* **TASK DIRECTIONS**: Every record that follows is to be copied exactly, with the pictures omitted.

[Records excerpted from a collection]
'''

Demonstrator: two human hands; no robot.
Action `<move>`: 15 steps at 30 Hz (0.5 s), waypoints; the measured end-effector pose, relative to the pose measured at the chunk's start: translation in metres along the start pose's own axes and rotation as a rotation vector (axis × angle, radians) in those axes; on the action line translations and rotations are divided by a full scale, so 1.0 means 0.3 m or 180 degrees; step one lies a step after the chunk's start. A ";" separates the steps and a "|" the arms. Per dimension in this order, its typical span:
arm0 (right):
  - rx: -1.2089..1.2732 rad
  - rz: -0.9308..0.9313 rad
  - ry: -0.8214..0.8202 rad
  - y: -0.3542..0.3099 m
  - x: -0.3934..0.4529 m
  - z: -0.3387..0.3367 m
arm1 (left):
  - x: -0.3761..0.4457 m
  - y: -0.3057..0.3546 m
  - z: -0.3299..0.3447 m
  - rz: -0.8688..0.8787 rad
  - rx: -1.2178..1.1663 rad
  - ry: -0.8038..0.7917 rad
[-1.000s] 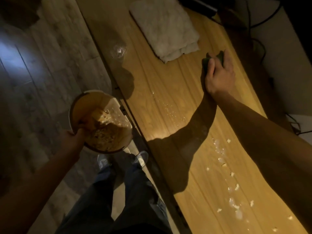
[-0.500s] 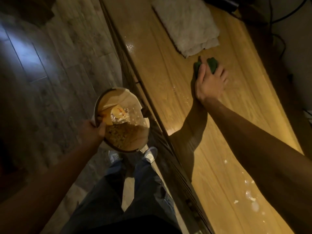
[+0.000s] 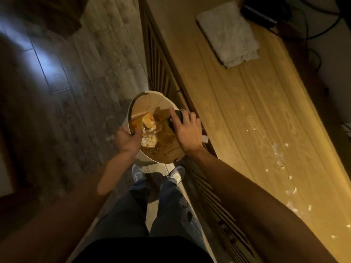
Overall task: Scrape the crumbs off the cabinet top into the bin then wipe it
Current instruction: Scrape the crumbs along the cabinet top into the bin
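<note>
A round white bin (image 3: 150,98) with wrappers and crumbs inside hangs beside the cabinet's front edge. My left hand (image 3: 126,140) grips its near rim. My right hand (image 3: 187,130) is over the bin's right rim, closed on a green scraper (image 3: 177,115) that pokes out past the fingers. The wooden cabinet top (image 3: 237,95) runs along the right. White crumbs (image 3: 283,164) lie scattered on its near right part. A folded white cloth (image 3: 228,33) rests on its far end.
Dark devices and cables (image 3: 266,14) sit behind the cloth at the cabinet's far end. The slatted cabinet front (image 3: 209,188) drops beside my legs. A grey plank floor (image 3: 85,73) lies to the left, and a few white bits (image 3: 110,137) lie on it near the bin.
My right hand has swept the green scraper from the middle of the cabinet top across to the front edge and over the bin. My left hand has brought the bin closer to the cabinet.
</note>
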State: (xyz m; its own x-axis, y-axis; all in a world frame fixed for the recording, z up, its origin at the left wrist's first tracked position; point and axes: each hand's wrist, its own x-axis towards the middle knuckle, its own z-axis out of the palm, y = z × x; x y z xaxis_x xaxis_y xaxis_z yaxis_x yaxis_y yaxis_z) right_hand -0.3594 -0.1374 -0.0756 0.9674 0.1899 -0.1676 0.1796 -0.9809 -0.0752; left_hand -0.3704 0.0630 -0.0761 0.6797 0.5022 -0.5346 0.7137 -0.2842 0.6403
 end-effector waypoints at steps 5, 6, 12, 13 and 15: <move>0.0210 -0.0007 0.0322 -0.010 -0.064 -0.072 | -0.009 -0.016 -0.031 -0.0099 -0.0018 -0.0054; 0.0280 0.0031 0.0400 0.011 -0.070 -0.098 | -0.014 -0.019 -0.028 -0.0105 0.0028 -0.0030; 0.0525 0.0652 0.0710 0.282 -0.059 -0.204 | -0.067 -0.050 0.023 -0.0294 0.0299 -0.0007; 0.0541 0.0757 0.0697 0.362 -0.055 -0.211 | -0.081 -0.048 0.035 -0.0333 0.0326 -0.0028; 0.0479 0.0933 0.0730 0.531 -0.047 -0.211 | -0.116 -0.045 0.053 -0.0206 0.0489 0.0156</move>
State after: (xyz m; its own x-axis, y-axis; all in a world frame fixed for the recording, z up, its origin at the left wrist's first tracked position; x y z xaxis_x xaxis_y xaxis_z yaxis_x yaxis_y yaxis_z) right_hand -0.3329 -0.2991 -0.0229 0.9916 -0.1282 0.0190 -0.1218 -0.9716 -0.2029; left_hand -0.4010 0.0363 -0.0749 0.6251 0.5616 -0.5421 0.7757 -0.3696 0.5116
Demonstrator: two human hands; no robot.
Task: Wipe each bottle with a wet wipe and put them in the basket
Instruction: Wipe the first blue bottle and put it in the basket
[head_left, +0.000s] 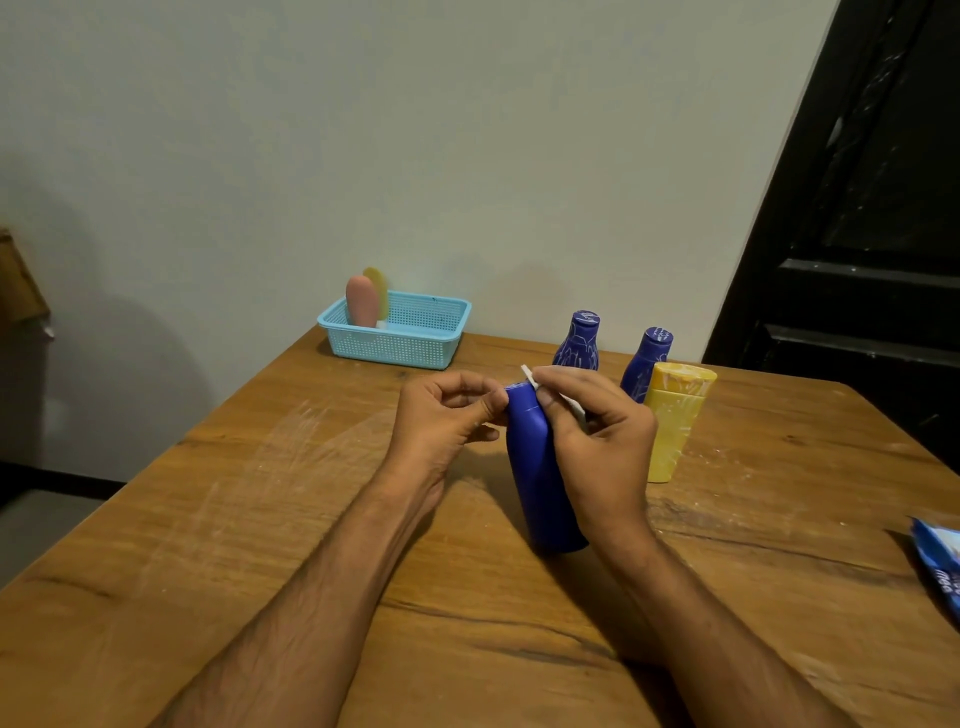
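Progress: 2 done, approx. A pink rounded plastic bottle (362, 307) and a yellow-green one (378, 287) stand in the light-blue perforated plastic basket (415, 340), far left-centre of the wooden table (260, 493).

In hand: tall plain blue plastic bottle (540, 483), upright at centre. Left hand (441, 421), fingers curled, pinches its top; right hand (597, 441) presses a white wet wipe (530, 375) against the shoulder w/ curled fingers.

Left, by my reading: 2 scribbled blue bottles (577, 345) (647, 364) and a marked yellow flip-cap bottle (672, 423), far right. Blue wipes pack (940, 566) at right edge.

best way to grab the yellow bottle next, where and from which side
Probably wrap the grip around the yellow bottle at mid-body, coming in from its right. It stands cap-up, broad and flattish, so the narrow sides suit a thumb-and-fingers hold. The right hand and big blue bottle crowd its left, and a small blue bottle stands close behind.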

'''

* **OUTPUT OF THE EXERCISE**:
Demonstrator: two human hands; no robot.
Action `<move>`: 15 steps at 30 Hz (0.5 s), waypoints; the measured end-effector pose, relative to the pose measured at the chunk's start: translation in metres along the start pose's own axes and rotation as a rotation vector (axis × angle, radians) in those axes; on the action line translations and rotations are divided by a full scale, so 1.0 means 0.3 m or 180 degrees; step one lies a step after the chunk's start. A ";" separates the steps and a "|" the arms. Per dimension in this order, its typical span:
arm0 (right):
  - rx: -1.2089..1.2732 rad
  - rz: -0.9308..0.9313 rad
  - ry: -0.8214..0.8202 rad
  - y: -0.3542..0.3099 m
  - x: -0.3934..0.4529 m
  - z: -0.3387..0.3367 m
arm1 (left):
  - x: -0.3761..0.4457 m
  - y: -0.3057..0.3546 m
  - z: -0.3299..0.3447 m
  - rz: -0.8688..0.8787 rad
  - rx: -1.2178..1.1663 rad
  - ry: -0.8038..0.7917 rad
[-1.000s] 
[-0.500s] 
[+0.000s] 
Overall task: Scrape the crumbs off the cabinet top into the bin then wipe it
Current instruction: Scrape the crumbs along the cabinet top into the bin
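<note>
A round white bin (image 3: 150,98) with wrappers and crumbs inside hangs beside the cabinet's front edge. My left hand (image 3: 126,140) grips its near rim. My right hand (image 3: 187,130) is over the bin's right rim, closed on a green scraper (image 3: 177,115) that pokes out past the fingers. The wooden cabinet top (image 3: 237,95) runs along the right. White crumbs (image 3: 283,164) lie scattered on its near right part. A folded white cloth (image 3: 228,33) rests on its far end.
Dark devices and cables (image 3: 266,14) sit behind the cloth at the cabinet's far end. The slatted cabinet front (image 3: 209,188) drops beside my legs. A grey plank floor (image 3: 85,73) lies to the left, and a few white bits (image 3: 110,137) lie on it near the bin.
My right hand has swept the green scraper from the middle of the cabinet top across to the front edge and over the bin. My left hand has brought the bin closer to the cabinet.
</note>
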State: (xyz m; its own x-axis, y-axis; all in a world frame fixed for the recording, z up, its origin at the left wrist's first tracked position; point and axes: each hand's wrist, its own x-axis towards the middle knuckle, its own z-axis out of the palm, y = z × x; x y z xaxis_x xaxis_y xaxis_z yaxis_x yaxis_y yaxis_z) right_hand -0.3594 -0.1374 -0.0756 0.9674 0.1899 -0.1676 0.1796 -0.9809 -0.0752; left_hand -0.3704 0.0630 -0.0761 0.6797 0.5022 -0.5346 0.7137 -0.2842 0.6403
 end-effector waypoints at steps 5, 6, 12, 13 and 15: <move>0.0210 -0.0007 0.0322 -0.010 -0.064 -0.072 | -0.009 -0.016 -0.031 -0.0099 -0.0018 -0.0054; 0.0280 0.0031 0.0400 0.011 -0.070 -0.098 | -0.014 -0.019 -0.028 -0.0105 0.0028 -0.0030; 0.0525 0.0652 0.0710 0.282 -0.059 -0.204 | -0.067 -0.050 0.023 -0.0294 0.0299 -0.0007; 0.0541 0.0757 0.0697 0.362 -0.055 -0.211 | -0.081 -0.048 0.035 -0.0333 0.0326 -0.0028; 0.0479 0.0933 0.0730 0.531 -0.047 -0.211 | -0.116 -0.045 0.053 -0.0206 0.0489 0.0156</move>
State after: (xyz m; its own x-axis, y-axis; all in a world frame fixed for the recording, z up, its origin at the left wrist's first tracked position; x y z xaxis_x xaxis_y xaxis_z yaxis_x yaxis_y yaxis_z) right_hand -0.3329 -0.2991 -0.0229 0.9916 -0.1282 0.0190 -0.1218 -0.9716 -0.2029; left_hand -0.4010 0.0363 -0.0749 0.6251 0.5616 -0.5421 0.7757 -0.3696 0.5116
Demonstrator: two human hands; no robot.
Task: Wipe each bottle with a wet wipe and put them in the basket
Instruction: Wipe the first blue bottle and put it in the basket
[head_left, +0.000s] 
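Progress: 2 done, approx. A pink rounded plastic bottle (362, 307) and a yellow-green one (378, 287) stand in the light-blue perforated plastic basket (415, 340), far left-centre of the wooden table (260, 493).

In hand: tall plain blue plastic bottle (540, 483), upright at centre. Left hand (441, 421), fingers curled, pinches its top; right hand (597, 441) presses a white wet wipe (530, 375) against the shoulder w/ curled fingers.

Left, by my reading: 2 scribbled blue bottles (577, 345) (647, 364) and a marked yellow flip-cap bottle (672, 423), far right. Blue wipes pack (940, 566) at right edge.

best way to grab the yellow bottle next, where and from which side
Probably wrap the grip around the yellow bottle at mid-body, coming in from its right. It stands cap-up, broad and flattish, so the narrow sides suit a thumb-and-fingers hold. The right hand and big blue bottle crowd its left, and a small blue bottle stands close behind.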

Nothing remains to be done, and the exercise is complete.